The first trapping was in March and resulted in an addition to my Orthosia moths: Twin-spotted Quaker.
April brought another moth that I’d been hoping to see in the form of Streamer, a wonderfully outlandish moth.
May was a month in which I didn’t find much that was new, but spent lots of time looking at the micros that were coming in greater numbers to the trap. Nonetheless, the winning photo in the beauty contest was of this Muslin Moth, a common visitor, but one that I think is close to perfection.
In June my focus was more on bees than moths. However, the month still brought lots of beautiful species and I’ve picked out Obscure Wainscot and Beautiful Brocade as two highlights for me, both new for the garden.
By July the trap was filling up each night I ran it, but a tricky period of life meant that this wasn’t as often as I’d have liked. However, I enjoyed examining the bird-dropping moths and spent a number of days trying to get to grips with them. There are too many to feature so I’ve simply picked one that I like, Pammene fasciana, a common visitor during the summer months.

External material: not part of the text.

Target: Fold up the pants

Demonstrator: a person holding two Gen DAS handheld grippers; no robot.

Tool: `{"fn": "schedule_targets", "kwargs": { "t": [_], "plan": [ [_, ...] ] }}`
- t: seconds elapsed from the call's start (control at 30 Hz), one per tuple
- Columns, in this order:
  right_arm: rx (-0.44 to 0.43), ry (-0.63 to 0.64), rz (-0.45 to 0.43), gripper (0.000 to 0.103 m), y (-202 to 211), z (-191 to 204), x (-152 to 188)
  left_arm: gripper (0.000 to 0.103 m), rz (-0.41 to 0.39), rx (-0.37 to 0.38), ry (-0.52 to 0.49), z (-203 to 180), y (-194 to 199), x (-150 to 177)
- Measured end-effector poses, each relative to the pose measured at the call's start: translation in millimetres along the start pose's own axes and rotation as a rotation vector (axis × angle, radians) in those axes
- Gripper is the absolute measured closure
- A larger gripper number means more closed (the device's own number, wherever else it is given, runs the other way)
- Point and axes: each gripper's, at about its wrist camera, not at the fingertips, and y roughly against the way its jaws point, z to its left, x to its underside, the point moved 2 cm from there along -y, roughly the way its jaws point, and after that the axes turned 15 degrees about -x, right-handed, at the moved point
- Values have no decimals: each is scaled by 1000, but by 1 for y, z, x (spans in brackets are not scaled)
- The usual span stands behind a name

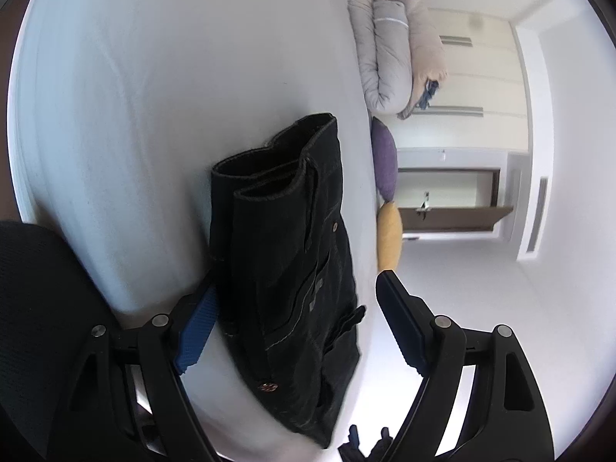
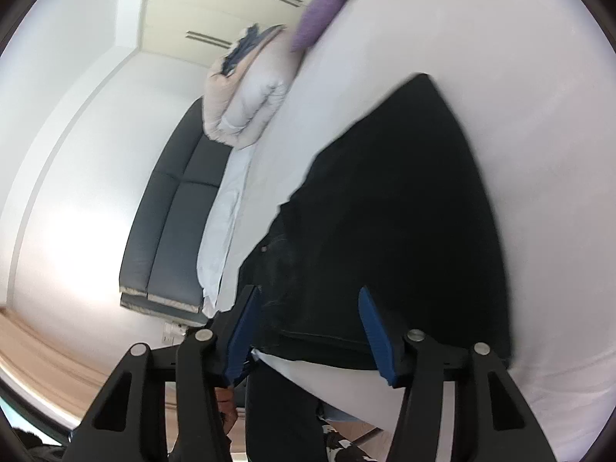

August is easier for me because it coincides with the summer vacation and allows me to trap more often. The number of moths is sometimes intimidating, but at least it offers opportunities for new species. Again, I also spent a good deal of time looking at bees and finding new species (for me) everywhere, but the moth I’ve picked out wasn’t new to me. It is, though, an incredible species in terms of the colours it shows and, from that point of view, one of my favourite trappings of the year: The Herald.
September brought many of the Autumnal moths including the thorns, but my pick is this Vapourer, one I’d been trying to catch having somehow missed it the first year. The white patches and the overall shape make it unmistakable.
October brought two of my favourite patterned moths, both of which mimic the green and browns of late summer moss and bark: Merveille du Jour and Green-brindled Crescent.
I’ve also slipped in another moth from October here because November was a write-off for me due to poor weather and heavy workload. It’s The Vestal, a lovely migrant moth from the warmer climes of southern Europe and Africa. In part it makes me feel guilty because there was a wonderful period of migration at this time which I didn’t take advantage of, but at least this one was new for the garden, and a nice catch.
December could only feature on choice: December Moth. I caught several, of which this was perhaps the best looking.
So that’s it for another year, but the prospect of a new one starting soon is exciting … and means I can open a new folder in the Moth Recording Scheme named 2018. Roll on Jan 1st!